REQUIRED WORK: Below is a listing; repeat exactly the lines from the one containing "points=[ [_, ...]" to the one containing "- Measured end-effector", both included.

INPUT RECORDS:

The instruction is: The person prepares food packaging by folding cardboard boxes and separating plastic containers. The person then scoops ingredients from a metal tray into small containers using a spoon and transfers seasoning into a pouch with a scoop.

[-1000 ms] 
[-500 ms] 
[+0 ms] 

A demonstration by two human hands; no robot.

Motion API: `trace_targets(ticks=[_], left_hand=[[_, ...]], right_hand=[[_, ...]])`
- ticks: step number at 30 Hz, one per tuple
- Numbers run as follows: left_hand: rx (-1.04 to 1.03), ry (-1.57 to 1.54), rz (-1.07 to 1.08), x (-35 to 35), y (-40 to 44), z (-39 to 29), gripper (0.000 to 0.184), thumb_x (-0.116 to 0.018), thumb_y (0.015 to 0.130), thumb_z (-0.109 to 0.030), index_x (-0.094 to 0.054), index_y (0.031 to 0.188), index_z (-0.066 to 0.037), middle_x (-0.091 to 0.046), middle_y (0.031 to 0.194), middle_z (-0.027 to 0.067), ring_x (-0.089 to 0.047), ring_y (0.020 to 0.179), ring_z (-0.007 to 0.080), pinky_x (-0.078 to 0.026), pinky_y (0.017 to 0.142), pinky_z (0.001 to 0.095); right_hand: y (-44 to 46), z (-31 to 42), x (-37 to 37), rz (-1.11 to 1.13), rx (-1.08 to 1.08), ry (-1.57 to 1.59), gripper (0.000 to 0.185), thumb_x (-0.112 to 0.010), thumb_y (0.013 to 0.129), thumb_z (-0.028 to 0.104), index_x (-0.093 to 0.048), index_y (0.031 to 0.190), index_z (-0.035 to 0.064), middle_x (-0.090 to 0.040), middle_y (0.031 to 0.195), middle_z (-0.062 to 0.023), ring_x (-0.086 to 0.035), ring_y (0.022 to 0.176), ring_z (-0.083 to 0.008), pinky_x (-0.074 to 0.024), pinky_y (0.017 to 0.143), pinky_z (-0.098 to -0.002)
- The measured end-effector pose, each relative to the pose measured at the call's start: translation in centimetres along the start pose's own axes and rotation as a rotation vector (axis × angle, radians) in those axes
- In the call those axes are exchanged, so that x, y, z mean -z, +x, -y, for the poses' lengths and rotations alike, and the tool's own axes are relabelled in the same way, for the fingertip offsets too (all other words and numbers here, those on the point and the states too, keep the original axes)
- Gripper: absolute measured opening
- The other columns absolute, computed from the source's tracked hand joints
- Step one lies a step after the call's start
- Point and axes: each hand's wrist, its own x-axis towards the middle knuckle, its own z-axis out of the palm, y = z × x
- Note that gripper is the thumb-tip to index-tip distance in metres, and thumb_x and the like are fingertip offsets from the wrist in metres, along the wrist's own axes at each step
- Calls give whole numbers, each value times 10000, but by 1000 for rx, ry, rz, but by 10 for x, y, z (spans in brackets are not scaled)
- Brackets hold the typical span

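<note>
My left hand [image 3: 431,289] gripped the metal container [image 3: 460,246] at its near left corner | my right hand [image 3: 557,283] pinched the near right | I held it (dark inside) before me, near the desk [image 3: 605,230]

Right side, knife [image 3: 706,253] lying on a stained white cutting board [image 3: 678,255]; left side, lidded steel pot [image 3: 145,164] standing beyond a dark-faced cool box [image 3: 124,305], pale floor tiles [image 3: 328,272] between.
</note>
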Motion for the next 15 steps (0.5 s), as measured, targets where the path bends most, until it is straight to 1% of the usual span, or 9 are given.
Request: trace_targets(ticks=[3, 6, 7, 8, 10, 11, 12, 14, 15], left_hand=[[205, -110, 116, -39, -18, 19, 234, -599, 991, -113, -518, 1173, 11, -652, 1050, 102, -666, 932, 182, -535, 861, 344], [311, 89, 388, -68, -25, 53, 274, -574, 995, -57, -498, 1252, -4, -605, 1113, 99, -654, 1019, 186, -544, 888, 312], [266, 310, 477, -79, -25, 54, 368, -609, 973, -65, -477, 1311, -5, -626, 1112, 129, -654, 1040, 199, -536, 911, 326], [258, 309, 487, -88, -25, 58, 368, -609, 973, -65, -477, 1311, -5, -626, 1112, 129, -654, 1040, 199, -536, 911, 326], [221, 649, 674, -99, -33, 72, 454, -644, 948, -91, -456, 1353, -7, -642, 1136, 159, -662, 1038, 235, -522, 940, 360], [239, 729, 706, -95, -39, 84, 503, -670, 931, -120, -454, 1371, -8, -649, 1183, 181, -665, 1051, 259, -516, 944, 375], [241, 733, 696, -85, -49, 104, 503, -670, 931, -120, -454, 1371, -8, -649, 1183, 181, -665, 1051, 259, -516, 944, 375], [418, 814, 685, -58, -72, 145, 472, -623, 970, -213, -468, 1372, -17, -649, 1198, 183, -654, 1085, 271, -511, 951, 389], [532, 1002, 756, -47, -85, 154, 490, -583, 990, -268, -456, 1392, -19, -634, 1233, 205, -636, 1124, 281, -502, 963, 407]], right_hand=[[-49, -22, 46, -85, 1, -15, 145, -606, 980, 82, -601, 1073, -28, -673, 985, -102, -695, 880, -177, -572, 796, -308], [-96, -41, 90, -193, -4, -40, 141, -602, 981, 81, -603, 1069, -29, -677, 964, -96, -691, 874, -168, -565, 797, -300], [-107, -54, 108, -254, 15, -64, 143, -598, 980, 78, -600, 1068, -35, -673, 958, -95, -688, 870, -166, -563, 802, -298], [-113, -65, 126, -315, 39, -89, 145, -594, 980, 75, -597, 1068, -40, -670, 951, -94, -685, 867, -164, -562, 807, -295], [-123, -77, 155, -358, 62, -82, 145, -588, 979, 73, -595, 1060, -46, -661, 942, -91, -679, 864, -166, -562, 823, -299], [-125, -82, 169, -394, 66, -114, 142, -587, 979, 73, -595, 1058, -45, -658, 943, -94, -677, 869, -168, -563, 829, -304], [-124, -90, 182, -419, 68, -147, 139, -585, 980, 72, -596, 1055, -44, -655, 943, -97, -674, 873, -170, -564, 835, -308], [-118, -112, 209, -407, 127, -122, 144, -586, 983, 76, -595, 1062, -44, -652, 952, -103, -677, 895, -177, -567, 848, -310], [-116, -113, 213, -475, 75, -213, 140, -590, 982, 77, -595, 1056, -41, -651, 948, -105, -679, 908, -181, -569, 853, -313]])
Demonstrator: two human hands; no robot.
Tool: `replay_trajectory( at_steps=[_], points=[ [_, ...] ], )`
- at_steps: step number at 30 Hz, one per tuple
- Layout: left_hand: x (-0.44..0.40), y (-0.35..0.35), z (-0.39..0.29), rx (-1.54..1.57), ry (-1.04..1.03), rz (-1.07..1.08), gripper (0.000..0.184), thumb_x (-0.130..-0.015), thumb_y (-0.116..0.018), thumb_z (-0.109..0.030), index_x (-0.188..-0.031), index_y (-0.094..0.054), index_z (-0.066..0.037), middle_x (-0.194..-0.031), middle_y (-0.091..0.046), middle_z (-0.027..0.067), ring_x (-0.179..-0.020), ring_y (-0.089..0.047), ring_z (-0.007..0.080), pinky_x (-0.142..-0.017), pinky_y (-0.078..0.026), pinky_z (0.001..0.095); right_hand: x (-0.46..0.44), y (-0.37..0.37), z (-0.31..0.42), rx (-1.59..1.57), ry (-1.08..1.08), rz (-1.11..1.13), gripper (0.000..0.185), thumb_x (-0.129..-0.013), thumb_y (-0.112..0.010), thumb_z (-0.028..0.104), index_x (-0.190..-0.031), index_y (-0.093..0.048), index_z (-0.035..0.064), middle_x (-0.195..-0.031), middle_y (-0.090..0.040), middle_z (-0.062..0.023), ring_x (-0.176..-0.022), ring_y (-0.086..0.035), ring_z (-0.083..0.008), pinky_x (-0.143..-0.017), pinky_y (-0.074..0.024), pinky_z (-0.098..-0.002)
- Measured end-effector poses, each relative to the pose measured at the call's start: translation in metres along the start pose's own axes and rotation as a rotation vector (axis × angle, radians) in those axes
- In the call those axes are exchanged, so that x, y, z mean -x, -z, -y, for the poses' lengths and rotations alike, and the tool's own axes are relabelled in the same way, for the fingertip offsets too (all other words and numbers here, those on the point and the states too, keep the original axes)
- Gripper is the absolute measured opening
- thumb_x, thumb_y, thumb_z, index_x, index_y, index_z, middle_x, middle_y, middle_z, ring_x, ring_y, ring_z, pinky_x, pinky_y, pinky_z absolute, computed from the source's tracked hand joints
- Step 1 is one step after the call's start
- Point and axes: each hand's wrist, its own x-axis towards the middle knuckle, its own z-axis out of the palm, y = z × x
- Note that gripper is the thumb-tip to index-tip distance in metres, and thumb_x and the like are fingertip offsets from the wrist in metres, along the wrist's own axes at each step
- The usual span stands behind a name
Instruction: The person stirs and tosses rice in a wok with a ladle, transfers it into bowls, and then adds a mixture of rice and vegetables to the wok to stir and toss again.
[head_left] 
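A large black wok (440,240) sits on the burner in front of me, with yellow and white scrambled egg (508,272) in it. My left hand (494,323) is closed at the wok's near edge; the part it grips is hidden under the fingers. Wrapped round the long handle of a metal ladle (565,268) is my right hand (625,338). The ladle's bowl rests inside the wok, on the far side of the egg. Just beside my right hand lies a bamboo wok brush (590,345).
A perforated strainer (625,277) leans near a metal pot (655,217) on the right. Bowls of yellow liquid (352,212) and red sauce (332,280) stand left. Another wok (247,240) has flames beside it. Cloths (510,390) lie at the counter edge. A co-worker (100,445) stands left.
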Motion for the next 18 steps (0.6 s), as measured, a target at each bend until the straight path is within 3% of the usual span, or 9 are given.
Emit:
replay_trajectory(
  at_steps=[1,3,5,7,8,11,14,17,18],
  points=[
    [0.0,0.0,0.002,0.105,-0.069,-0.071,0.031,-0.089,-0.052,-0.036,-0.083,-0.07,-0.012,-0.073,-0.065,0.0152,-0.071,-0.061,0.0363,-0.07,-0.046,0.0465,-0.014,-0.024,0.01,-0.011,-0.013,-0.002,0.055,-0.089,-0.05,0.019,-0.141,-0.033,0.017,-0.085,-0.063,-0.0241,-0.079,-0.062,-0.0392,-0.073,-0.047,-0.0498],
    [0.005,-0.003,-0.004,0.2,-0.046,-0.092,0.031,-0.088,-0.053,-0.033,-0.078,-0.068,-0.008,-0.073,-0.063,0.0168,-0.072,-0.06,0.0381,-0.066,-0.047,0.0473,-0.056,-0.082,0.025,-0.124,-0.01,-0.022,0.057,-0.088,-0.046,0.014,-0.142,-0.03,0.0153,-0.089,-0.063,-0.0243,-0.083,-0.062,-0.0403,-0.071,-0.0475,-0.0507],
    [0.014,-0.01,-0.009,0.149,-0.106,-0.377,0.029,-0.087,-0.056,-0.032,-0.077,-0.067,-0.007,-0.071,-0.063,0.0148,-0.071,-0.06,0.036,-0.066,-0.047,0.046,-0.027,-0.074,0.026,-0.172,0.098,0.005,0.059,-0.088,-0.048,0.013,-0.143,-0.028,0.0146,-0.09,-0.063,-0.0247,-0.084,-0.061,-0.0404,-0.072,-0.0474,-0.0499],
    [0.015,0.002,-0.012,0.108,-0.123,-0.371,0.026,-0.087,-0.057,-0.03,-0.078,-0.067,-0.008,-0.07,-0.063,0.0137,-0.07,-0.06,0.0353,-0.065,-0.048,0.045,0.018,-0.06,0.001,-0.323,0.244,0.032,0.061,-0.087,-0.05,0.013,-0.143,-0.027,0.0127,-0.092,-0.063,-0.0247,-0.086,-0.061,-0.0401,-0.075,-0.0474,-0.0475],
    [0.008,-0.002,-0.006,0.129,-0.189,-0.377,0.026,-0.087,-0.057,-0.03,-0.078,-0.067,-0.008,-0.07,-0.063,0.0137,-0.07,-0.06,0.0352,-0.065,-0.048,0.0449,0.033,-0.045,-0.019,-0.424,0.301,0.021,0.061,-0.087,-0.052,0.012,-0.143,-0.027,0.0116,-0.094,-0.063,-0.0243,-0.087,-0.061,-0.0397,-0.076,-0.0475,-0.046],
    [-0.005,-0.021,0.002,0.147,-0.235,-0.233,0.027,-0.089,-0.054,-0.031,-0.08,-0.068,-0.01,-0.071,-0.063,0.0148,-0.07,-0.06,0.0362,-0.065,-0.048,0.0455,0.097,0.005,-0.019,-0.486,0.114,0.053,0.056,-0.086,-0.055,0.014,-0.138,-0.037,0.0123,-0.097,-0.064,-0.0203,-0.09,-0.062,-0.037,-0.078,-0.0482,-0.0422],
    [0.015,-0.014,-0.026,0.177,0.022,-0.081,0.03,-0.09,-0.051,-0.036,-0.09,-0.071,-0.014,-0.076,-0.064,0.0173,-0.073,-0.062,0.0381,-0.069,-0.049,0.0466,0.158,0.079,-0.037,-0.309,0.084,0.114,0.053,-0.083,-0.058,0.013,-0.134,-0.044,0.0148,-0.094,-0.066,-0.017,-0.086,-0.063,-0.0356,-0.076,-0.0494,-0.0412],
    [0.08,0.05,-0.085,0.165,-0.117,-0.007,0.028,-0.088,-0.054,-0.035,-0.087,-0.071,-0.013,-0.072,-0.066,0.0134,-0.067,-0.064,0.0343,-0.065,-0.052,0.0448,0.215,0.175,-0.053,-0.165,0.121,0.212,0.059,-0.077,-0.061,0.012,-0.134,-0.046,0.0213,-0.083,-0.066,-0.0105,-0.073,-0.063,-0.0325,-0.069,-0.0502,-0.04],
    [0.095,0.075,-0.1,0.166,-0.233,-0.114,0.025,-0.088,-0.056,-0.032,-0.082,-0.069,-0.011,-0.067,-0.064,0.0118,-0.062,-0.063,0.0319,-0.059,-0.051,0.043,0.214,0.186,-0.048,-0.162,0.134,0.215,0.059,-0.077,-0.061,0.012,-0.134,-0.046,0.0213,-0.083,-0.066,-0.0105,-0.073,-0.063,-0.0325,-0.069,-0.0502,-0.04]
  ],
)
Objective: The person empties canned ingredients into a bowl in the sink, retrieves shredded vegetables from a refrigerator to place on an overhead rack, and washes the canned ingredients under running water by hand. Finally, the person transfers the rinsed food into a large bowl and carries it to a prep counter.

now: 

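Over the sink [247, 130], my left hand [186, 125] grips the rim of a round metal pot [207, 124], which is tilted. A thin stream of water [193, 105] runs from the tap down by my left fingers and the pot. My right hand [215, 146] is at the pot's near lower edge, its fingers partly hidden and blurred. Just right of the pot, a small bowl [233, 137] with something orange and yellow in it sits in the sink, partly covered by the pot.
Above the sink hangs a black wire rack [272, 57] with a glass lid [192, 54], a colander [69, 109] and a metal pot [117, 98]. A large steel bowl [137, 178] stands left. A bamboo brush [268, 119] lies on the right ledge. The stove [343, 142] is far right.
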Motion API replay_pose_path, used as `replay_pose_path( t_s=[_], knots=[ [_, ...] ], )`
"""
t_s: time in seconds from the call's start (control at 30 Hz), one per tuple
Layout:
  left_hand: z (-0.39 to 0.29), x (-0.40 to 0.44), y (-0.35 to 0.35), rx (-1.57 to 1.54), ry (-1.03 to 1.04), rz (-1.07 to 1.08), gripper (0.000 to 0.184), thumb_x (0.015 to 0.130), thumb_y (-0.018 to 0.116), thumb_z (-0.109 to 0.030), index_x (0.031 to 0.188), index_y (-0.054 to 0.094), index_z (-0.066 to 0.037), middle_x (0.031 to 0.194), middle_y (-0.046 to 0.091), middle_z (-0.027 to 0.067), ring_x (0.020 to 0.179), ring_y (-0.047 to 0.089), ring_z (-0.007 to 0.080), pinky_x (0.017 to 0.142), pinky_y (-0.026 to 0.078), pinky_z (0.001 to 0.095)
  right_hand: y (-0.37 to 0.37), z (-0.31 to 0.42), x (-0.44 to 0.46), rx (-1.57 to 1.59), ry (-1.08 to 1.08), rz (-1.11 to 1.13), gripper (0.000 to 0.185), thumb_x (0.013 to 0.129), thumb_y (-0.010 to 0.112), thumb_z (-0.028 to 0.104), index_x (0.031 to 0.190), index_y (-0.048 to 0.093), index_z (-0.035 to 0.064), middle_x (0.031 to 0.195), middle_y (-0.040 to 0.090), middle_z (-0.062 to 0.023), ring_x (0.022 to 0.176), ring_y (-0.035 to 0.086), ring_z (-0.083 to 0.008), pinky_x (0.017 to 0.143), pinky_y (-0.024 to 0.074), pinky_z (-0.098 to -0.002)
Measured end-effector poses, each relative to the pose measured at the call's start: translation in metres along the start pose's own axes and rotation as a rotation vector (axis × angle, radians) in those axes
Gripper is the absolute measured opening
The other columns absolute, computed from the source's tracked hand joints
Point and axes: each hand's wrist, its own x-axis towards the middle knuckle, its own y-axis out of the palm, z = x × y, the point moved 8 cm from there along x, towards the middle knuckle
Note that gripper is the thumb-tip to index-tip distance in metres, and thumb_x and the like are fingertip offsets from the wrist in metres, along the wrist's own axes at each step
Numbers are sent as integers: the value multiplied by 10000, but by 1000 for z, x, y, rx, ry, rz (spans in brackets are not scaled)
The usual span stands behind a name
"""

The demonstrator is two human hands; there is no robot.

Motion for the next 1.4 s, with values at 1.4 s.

WRITTEN RESPONSE:
Tool: `replay_trajectory( at_steps=[_], points=[ [_, ...] ], )`
- at_steps: step number at 30 Hz, one per tuple
- Layout: left_hand: x (-0.44..0.40), y (-0.35..0.35), z (-0.39..0.29), rx (-1.54..1.57), ry (-1.04..1.03), rz (-1.07..1.08), gripper (0.000..0.184), thumb_x (-0.130..-0.015), thumb_y (-0.116..0.018), thumb_z (-0.109..0.030), index_x (-0.188..-0.031), index_y (-0.094..0.054), index_z (-0.066..0.037), middle_x (-0.194..-0.031), middle_y (-0.091..0.046), middle_z (-0.027..0.067), ring_x (-0.179..-0.020), ring_y (-0.089..0.047), ring_z (-0.007..0.080), pinky_x (-0.142..-0.017), pinky_y (-0.078..0.026), pinky_z (0.001..0.095); right_hand: x (-0.46..0.44), y (-0.37..0.37), z (-0.31..0.42), rx (-1.59..1.57), ry (-1.08..1.08), rz (-1.11..1.13), gripper (0.000..0.185), thumb_x (-0.129..-0.013), thumb_y (-0.112..0.010), thumb_z (-0.028..0.104), index_x (-0.190..-0.031), index_y (-0.093..0.048), index_z (-0.035..0.064), middle_x (-0.195..-0.031), middle_y (-0.090..0.040), middle_z (-0.062..0.023), ring_x (-0.176..-0.022), ring_y (-0.086..0.035), ring_z (-0.083..0.008), pinky_x (-0.143..-0.017), pinky_y (-0.074..0.024), pinky_z (-0.098..-0.002)
- Measured end-effector poses, each relative to the pose measured at the call's start: translation in metres along the start pose's own axes and rotation as a rotation vector (axis × angle, radians) in those axes

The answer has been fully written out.